REQUIRED ACTION => Start to finish, repeat the records exactly.

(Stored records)
/---

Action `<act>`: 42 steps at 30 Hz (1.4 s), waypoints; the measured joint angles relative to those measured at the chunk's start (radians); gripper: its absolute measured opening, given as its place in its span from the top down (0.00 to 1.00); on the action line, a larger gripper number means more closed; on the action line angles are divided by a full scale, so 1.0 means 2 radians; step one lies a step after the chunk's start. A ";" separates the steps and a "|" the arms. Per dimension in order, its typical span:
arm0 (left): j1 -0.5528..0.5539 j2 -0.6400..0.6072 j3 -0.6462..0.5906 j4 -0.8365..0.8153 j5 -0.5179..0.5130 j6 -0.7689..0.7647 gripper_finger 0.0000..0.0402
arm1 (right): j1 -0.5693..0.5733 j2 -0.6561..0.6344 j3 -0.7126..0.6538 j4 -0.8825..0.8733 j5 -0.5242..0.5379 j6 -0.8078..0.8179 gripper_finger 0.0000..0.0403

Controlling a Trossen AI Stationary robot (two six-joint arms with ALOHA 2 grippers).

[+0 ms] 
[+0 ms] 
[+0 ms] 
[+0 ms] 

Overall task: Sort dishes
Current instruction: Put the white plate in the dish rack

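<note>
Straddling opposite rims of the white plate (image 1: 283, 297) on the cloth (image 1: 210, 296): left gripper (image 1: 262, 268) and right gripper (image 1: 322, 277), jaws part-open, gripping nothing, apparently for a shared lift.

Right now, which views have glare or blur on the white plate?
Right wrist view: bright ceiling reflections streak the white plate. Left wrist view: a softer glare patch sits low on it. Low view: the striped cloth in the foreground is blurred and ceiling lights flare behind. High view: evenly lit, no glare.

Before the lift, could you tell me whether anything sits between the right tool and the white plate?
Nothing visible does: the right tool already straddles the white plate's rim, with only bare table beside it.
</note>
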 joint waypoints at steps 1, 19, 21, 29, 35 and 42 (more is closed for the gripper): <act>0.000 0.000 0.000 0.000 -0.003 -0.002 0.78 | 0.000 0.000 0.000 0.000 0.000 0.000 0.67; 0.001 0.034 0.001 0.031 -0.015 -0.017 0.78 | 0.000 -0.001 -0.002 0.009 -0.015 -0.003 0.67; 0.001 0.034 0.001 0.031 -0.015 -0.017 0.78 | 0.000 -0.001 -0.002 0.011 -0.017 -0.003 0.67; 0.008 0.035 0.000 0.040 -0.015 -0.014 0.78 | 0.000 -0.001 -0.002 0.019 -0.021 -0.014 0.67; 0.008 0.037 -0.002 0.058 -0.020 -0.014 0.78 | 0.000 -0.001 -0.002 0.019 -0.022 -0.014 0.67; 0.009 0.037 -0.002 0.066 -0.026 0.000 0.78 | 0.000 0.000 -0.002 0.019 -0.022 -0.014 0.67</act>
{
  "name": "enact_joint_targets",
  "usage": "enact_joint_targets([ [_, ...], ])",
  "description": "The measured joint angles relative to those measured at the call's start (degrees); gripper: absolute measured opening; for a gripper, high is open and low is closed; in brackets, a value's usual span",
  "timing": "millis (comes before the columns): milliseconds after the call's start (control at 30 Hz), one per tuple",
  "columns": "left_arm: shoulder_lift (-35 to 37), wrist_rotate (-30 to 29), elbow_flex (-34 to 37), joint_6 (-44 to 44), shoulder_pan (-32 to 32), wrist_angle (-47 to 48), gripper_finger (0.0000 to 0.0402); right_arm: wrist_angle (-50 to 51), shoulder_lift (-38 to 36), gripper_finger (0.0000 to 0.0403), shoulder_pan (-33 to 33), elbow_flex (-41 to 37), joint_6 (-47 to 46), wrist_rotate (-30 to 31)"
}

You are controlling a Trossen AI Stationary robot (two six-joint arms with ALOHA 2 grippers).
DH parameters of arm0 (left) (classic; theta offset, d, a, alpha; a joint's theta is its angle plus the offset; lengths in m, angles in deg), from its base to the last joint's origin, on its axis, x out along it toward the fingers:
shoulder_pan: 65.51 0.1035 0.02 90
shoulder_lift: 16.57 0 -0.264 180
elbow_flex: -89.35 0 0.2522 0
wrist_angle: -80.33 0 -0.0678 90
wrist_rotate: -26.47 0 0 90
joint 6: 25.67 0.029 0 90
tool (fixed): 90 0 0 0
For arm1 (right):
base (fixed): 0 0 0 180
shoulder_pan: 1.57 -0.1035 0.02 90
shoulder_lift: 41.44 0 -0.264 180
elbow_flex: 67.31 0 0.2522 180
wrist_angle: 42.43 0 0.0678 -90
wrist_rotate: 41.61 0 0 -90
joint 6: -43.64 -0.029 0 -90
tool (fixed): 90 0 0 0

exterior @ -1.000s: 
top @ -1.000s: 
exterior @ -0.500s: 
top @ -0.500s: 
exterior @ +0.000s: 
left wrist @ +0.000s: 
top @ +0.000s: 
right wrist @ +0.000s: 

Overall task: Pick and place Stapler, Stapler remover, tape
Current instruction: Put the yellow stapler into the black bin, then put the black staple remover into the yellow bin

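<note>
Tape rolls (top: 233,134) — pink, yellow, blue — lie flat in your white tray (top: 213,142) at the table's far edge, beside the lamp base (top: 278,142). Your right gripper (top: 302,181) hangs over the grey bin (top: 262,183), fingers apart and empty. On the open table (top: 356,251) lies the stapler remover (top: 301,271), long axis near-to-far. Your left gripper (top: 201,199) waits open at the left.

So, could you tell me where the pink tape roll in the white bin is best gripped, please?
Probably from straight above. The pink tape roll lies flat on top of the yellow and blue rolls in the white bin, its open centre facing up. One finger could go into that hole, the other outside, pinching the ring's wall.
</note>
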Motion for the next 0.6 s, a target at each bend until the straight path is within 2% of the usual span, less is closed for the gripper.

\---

RESPONSE BELOW =>
Action `<act>`: 42 steps at 30 Hz (1.4 s), waypoints; the measured joint angles relative to those measured at the chunk's start (radians); gripper: its absolute measured opening, given as its place in its span from the top down (0.00 to 1.00); on the action line, a larger gripper number means more closed; on the action line angles are divided by a full scale, so 1.0 means 2 radians; step one lies a step after the chunk's start. A ";" separates the steps and a "|" the arms. Per dimension in order, its typical span:
arm0 (left): j1 -0.5528..0.5539 j2 -0.6400..0.6072 j3 -0.6462..0.5906 j4 -0.8365..0.8153 j5 -0.5179..0.5130 j6 -0.7689..0.7647 gripper_finger 0.0000..0.0402
arm1 (right): j1 -0.5693..0.5733 j2 -0.6561..0.6344 j3 -0.7126..0.6538 j4 -0.8825..0.8733 j5 -0.5242..0.5379 j6 -0.8078..0.8179 gripper_finger 0.0000..0.0403

Controlling a Trossen AI Stationary robot (two six-joint arms with ALOHA 2 grippers).

[+0 ms] 
[+0 ms] 
[+0 ms] 
[+0 ms] 

Overall task: Sort dishes
Current instruction: Put the white plate in the dish rack

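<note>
Straddling opposite rims of the white plate (image 1: 283, 297) on the cloth (image 1: 210, 296): left gripper (image 1: 262, 268) and right gripper (image 1: 322, 277), jaws part-open, gripping nothing, apparently for a shared lift.

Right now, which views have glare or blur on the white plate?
Right wrist view: bright ceiling reflections streak the white plate. Left wrist view: a softer glare patch sits low on it. Low view: the striped cloth in the foreground is blurred and ceiling lights flare behind. High view: evenly lit, no glare.

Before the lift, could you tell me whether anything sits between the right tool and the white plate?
Nothing visible does: the right tool already straddles the white plate's rim, with only bare table beside it.
</note>
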 joint waypoints at steps 1, 19, 21, 29, 35 and 42 (more is closed for the gripper): <act>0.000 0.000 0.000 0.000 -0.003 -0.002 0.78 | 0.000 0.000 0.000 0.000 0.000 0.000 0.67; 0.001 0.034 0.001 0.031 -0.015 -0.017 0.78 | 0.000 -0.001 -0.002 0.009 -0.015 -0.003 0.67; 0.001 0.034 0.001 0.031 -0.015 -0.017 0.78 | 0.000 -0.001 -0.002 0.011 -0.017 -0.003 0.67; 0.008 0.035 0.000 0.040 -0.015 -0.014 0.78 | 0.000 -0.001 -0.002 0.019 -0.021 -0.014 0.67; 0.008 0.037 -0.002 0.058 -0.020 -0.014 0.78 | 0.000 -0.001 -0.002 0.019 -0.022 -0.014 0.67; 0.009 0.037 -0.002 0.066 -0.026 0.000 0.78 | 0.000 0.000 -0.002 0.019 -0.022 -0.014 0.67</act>
{
  "name": "enact_joint_targets",
  "usage": "enact_joint_targets([ [_, ...], ])",
  "description": "The measured joint angles relative to those measured at the call's start (degrees); gripper: absolute measured opening; for a gripper, high is open and low is closed; in brackets, a value's usual span",
  "timing": "millis (comes before the columns): milliseconds after the call's start (control at 30 Hz), one per tuple",
  "columns": "left_arm: shoulder_lift (-35 to 37), wrist_rotate (-30 to 29), elbow_flex (-34 to 37), joint_6 (-44 to 44), shoulder_pan (-32 to 32), wrist_angle (-47 to 48), gripper_finger (0.0000 to 0.0402); right_arm: wrist_angle (-50 to 51), shoulder_lift (-38 to 36), gripper_finger (0.0000 to 0.0403), shoulder_pan (-33 to 33), elbow_flex (-41 to 37), joint_6 (-47 to 46), wrist_rotate (-30 to 31)"
}

You are controlling a Trossen AI Stationary robot (two six-joint arms with ALOHA 2 grippers).
DH parameters of arm0 (left) (classic; theta offset, d, a, alpha; a joint's theta is its angle plus the offset; lengths in m, angles in deg), from its base to the last joint's origin, on its axis, x out along it toward the fingers:
shoulder_pan: 65.51 0.1035 0.02 90
shoulder_lift: 16.57 0 -0.264 180
elbow_flex: -89.35 0 0.2522 0
wrist_angle: -80.33 0 -0.0678 90
wrist_rotate: -26.47 0 0 90
joint 6: 25.67 0.029 0 90
tool (fixed): 90 0 0 0
For arm1 (right):
base (fixed): 0 0 0 180
shoulder_pan: 1.57 -0.1035 0.02 90
shoulder_lift: 41.44 0 -0.264 180
elbow_flex: 67.31 0 0.2522 180
wrist_angle: 42.43 0 0.0678 -90
wrist_rotate: 41.61 0 0 -90
joint 6: -43.64 -0.029 0 -90
tool (fixed): 90 0 0 0

exterior @ -1.000s: 
top @ -1.000s: 
exterior @ -0.500s: 
top @ -0.500s: 
exterior @ +0.000s: 
left wrist @ +0.000s: 
top @ +0.000s: 
right wrist @ +0.000s: 

Overall task: Pick and place Stapler, Stapler remover, tape
Current instruction: Put the yellow stapler into the black bin, then put the black staple remover into the yellow bin

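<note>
Tape rolls (top: 233,134) — pink, yellow, blue — lie flat in your white tray (top: 213,142) at the table's far edge, beside the lamp base (top: 278,142). Your right gripper (top: 302,181) hangs over the grey bin (top: 262,183), fingers apart and empty. On the open table (top: 356,251) lies the stapler remover (top: 301,271), long axis near-to-far. Your left gripper (top: 201,199) waits open at the left.

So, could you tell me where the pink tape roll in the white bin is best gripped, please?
Probably from straight above. The pink tape roll lies flat on top of the yellow and blue rolls in the white bin, its open centre facing up. One finger could go into that hole, the other outside, pinching the ring's wall.
</note>
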Motion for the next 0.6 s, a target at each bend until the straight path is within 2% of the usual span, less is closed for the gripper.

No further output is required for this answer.